**Task instructions**
Print the lines that run from the line with "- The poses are" to the line with "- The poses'", keeping both end lines, exactly as they appear in the entries below, and nothing else.
***** Extracted records *****
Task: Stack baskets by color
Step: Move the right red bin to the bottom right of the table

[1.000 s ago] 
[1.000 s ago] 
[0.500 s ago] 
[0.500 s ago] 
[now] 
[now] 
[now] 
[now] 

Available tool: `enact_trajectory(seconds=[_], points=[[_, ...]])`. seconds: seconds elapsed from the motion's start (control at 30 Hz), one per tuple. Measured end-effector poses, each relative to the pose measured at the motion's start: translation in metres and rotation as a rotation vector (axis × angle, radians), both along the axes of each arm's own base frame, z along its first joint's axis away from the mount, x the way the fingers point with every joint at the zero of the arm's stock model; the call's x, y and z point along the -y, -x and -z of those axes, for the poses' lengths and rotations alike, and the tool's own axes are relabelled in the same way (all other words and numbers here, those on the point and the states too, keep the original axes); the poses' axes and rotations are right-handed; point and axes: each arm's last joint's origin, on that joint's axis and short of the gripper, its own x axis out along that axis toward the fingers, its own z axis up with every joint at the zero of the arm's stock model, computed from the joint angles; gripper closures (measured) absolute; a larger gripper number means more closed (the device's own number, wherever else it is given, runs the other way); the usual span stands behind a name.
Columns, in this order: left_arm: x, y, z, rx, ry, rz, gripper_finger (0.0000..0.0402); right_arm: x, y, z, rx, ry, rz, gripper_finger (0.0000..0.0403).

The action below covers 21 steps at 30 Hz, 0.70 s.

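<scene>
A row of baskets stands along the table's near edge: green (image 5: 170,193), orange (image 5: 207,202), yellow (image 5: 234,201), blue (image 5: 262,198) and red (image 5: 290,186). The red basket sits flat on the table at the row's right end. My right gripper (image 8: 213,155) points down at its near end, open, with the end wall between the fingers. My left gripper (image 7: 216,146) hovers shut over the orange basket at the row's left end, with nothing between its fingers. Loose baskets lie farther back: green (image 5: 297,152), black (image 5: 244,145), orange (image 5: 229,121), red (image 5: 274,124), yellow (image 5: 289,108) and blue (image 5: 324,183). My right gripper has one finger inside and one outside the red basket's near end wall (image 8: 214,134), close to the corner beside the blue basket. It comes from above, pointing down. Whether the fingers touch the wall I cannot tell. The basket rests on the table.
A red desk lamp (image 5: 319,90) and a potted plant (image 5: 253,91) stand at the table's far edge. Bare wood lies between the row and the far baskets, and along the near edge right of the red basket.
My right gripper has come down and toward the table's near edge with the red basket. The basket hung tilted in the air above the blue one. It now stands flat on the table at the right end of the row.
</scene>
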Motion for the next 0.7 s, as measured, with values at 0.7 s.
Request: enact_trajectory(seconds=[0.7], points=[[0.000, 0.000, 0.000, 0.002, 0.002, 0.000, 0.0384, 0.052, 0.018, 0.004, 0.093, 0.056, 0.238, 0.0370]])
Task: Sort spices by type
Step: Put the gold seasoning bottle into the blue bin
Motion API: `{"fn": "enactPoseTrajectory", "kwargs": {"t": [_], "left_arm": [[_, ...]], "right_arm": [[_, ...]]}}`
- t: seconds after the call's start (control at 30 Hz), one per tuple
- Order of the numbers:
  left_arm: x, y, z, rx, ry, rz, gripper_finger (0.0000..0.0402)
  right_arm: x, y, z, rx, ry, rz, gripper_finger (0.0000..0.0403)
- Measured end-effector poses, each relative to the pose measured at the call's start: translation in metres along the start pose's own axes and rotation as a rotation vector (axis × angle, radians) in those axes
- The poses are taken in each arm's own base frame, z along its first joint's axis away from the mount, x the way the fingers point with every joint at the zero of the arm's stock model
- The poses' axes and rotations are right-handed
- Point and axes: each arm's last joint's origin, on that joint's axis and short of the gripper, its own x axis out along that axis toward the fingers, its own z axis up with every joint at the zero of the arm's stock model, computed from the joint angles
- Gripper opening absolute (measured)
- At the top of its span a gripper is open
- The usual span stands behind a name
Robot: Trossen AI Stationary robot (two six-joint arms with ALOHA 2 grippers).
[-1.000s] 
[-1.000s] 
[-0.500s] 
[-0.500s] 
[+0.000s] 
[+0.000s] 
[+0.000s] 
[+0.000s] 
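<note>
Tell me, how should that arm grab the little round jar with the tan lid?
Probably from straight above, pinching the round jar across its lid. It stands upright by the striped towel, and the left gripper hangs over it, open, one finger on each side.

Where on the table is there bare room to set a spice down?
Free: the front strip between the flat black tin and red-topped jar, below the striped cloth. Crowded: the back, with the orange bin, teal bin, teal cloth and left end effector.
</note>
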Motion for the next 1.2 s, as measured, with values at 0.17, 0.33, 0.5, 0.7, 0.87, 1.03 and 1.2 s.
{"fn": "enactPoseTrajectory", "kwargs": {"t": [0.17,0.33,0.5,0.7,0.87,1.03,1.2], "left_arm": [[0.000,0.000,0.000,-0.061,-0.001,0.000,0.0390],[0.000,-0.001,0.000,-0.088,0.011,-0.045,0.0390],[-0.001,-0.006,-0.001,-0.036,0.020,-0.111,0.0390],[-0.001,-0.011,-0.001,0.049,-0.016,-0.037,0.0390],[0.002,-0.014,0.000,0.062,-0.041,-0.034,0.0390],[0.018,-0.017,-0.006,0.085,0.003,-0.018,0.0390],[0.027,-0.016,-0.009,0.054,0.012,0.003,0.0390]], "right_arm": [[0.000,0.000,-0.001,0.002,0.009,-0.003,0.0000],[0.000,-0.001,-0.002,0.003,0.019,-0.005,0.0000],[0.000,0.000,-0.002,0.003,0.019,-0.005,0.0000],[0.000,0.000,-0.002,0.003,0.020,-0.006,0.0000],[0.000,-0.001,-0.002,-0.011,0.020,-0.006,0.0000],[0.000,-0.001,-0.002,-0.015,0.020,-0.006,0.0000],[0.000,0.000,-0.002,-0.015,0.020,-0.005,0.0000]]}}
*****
**Task answer**
- The poses are taken in each arm's own base frame, z along its first joint's axis away from the mount, x the way the fingers point with every joint at the zero of the arm's stock model
- The poses' axes and rotations are right-handed

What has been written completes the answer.